Spec

Harness

Purpose

The harness is the long-lived Node process that owns the system. It validates configuration, brings up each integration that has credentials, wires them all to a single dispatch closure, mounts the admin dashboard, registers cron jobs, recovers any workflow runs interrupted by a prior crash, and then waits on signals.

Everything else in this spec is reachable from here. If the harness is the only thing that exists, every other layer is just a function it calls.

Inputs and outputs

DirectionBoundaryWhat flows
InEnvironmentAll Configuration — env vars, secrets paths, model/variant overrides
InDiskSTATE_DIR/lastlight.db, STATE_DIR/secrets/app.pem, prior workflow_runs rows
InNetworkGitHub webhooks (HTTPS), Slack Socket Mode (WebSocket), admin dashboard HTTP, CLI POSTs
InOSSIGINT, SIGTERM
OutDiskUpdated SQLite rows, JSONL event logs, regenerated egress firewall configs
OutNetworkGitHub API calls, Slack replies, dashboard HTML/JSON
OutOSExit codes — 0 (clean), 1 (runtime error), 78 (EX_CONFIG, do not restart)

Boot sequence

The order is load-bearing — DB before chat, cron scheduler before admin mount, connectors registered before startAll(), recovery before “ready”. A re-implementation must reproduce these dependencies even if the names differ.

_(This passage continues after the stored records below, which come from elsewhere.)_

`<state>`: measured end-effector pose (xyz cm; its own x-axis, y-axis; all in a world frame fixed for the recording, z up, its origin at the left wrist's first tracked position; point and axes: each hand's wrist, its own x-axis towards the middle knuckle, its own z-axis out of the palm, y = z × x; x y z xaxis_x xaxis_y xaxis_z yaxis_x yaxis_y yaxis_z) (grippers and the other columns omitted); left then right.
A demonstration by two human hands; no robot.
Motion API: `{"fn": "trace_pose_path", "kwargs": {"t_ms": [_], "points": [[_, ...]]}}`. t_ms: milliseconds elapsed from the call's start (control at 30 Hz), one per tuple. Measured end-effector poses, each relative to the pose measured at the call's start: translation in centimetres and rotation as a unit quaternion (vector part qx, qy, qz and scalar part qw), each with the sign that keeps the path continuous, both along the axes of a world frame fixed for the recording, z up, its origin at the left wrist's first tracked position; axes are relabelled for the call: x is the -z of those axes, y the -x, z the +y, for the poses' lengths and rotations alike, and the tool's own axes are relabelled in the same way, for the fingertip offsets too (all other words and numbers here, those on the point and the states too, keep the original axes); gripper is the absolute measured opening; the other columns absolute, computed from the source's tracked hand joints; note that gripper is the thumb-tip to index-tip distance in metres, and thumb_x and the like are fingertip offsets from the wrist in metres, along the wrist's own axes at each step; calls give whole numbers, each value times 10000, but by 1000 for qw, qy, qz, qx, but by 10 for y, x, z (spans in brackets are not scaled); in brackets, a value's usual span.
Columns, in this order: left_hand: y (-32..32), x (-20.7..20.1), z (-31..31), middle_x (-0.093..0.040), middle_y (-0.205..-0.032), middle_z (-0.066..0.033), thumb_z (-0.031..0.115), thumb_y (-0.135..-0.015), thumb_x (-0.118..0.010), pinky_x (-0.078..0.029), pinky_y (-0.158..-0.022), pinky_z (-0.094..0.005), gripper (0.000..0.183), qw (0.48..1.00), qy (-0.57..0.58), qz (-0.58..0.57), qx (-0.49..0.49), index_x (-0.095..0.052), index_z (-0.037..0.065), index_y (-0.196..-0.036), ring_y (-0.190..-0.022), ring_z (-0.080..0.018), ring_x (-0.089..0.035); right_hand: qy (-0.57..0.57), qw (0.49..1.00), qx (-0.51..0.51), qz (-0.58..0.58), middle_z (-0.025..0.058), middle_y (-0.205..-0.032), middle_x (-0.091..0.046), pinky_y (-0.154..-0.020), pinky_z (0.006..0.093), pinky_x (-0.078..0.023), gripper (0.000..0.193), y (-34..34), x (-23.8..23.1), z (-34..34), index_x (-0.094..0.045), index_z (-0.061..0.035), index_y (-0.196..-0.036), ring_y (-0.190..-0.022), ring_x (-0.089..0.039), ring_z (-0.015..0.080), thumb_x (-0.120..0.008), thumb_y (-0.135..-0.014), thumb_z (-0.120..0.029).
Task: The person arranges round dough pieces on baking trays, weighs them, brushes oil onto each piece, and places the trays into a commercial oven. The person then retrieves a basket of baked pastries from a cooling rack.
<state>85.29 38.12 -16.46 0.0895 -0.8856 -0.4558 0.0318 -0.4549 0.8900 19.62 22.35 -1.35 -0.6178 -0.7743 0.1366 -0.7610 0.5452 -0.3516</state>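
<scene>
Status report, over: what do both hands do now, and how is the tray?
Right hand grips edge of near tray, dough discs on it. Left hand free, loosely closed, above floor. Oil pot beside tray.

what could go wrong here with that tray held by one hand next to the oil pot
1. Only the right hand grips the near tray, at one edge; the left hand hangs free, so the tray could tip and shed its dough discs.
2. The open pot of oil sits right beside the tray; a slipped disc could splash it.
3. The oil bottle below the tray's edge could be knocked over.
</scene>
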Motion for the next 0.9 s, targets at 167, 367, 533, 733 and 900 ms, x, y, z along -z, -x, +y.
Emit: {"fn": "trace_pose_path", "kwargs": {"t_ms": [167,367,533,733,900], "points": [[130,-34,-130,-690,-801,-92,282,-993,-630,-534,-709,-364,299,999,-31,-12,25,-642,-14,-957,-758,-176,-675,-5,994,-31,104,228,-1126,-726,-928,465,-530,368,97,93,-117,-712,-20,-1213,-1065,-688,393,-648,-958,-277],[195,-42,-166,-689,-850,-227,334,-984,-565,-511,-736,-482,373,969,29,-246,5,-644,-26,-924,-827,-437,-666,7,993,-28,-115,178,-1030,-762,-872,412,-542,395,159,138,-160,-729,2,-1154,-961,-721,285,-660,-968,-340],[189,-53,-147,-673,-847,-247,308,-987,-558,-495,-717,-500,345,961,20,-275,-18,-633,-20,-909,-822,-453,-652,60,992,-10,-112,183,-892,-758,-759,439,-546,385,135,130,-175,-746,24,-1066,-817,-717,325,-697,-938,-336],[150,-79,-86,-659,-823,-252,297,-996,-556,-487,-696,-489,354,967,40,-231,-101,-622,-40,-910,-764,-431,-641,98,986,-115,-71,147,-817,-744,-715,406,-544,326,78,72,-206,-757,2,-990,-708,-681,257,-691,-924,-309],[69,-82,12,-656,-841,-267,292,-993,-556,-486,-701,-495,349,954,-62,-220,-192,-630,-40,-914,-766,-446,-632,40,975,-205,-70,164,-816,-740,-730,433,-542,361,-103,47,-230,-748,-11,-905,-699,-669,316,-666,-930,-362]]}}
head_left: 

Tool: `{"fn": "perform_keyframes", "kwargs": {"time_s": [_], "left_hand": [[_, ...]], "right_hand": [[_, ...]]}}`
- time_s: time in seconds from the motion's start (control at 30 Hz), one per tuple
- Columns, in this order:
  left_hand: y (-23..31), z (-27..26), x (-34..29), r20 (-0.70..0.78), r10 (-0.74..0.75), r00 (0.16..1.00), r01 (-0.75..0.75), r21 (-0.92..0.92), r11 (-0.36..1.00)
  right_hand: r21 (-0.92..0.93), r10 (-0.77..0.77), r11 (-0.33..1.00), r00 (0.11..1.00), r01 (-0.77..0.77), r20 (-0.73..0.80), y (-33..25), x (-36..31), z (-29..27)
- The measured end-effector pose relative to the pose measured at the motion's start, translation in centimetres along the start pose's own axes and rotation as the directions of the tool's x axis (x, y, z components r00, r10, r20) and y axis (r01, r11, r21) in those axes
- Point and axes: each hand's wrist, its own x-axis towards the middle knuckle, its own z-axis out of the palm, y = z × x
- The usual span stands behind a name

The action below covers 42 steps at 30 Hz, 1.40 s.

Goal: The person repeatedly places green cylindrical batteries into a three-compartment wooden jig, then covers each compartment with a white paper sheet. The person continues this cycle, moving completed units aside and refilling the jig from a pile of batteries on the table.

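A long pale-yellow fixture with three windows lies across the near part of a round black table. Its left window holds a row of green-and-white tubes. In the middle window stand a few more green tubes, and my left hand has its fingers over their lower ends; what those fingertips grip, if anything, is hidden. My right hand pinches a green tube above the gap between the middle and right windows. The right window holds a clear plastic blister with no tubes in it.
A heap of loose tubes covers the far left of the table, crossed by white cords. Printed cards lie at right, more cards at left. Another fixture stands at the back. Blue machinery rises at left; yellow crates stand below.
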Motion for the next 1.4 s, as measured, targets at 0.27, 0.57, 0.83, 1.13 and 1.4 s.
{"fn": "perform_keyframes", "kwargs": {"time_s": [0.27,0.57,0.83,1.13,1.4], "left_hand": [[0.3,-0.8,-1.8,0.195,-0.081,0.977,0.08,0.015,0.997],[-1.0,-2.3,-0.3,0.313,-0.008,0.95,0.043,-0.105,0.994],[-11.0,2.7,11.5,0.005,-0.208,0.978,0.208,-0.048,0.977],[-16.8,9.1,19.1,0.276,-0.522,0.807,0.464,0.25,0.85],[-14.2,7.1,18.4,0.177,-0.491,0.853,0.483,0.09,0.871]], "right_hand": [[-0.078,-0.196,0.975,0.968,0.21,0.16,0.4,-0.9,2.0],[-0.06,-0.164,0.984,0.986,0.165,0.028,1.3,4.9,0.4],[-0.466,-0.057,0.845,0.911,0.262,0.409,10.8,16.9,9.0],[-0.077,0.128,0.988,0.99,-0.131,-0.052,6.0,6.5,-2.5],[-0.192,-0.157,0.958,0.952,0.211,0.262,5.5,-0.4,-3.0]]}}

  1. Config + pre-flight — load env, validate. Exit 78 on missing GitHub App PEM or malformed config so process supervisors back off instead of looping. (src/index.ts:60–66, validator at 30–58.)
  2. Orphaned sandbox cleanup — kill any sandbox containers / VMs left behind by a prior crash. (75.)
  3. State directorymkdir -p logs/, sandboxes/, agent-sessions/, then regenerate the egress firewall configs (nginx-*.conf, Corefile.*) for the docker backend. (78–89.)
  4. Database — open SQLite, run migrations, build the StateDb instance. Every later step needs this. (94.)
  5. Session manager — wraps the DB for messaging connectors. (98.)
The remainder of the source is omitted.